Clinical Trial: High Low Biphasic Energy Defibrillation (HiLoBED)

Study Status: Completed
Recruit Status: Unknown status
Study Type: Interventional

Official Title: A Multicentre Prospective Randomised Study Comparing the Efficacy of High Versus Low Biphasic Energy Defibrillation in Patients With Cardiac Arrest

Brief Summary: This inhospital study aims to compare the efficacy of high-versus low-energy biphasic shocks in order to determine the optimal level for defibrillation. Time is the essence when attending to a VF patient. Hence, it is important to determine the optimal amount of defibrillation energy that should be delivered at first shock, thereby increasing the patient's chances of survival. In addition, this study provides an opportunity to evaluate the impact on myocardial integrity/function of different levels of defibrillation energy in an inhospital clinical environment.

Detailed Summary:

This is a prospective, randomised study to be conducted in the Emergency Medicine Departments and Cardiology Departments of four major hospitals, viz. Singapore General Hospital, National University Hospital, Changi General Hospital and Tan Tock Seng Hospital. The four hospitals were selected as they generally handle the most patients experiencing ventricular fibrillation (VF) and pulseless ventricular tachycardia (VT) in the inhospital setting in this country. The study will include patients with cardiac arrest, who have a shockable rhythm (VF and pulseless VT) and aged 21 years and above. Patients who have received defibrillation pre-hospital will also be included if they are still in VF at time of arrival at the hospital.

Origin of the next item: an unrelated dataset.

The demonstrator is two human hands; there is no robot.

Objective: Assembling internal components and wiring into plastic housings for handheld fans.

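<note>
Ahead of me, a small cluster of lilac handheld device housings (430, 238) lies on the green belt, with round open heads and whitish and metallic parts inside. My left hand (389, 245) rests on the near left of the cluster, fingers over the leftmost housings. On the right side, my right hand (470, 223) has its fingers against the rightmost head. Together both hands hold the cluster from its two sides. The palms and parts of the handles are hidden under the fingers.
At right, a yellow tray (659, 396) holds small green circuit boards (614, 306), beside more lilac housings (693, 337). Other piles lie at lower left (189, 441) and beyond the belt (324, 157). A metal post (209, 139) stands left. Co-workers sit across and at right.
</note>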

Patients will be administered one of the following:

  • Defibrillation with progressive high-energy biphasic shocks using the Medtronic Physio-Control LifePak 12 at 200J, 300J and 360J. If still unsuccessful, further shocks at 360J plus anti-arrhythmics as per American Heart Association (AHA) and Singapore National Resuscitation Council (NRC) guidelines for mega VF will be applied.
  • Defibrillation with low-energy biphasic shocks using the Medtronic Physio- Control LifePak 12 at 150J, 150J and 150J. If still unsuccessful, shocks will be continued at the higher energy range (as above) plus the use of anti- arrhythmics as per the AHA and NRC guidelines for mega VF.

Results will be analysed to obtain first/subsequent shock defibrillation efficacy and post-shock myocardial function/dysfunction. This randomised study is the first of its kind to explore the efficacy of different biphasic energy levels and their impact on myocardial integrity/function in an inhospital clinical setting. After c
Sponsor: Singapore General Hospital

Current Primary Outcome: Return of Spontaneous Circulation (ROSC) [ Time Frame: First shock ROSC ]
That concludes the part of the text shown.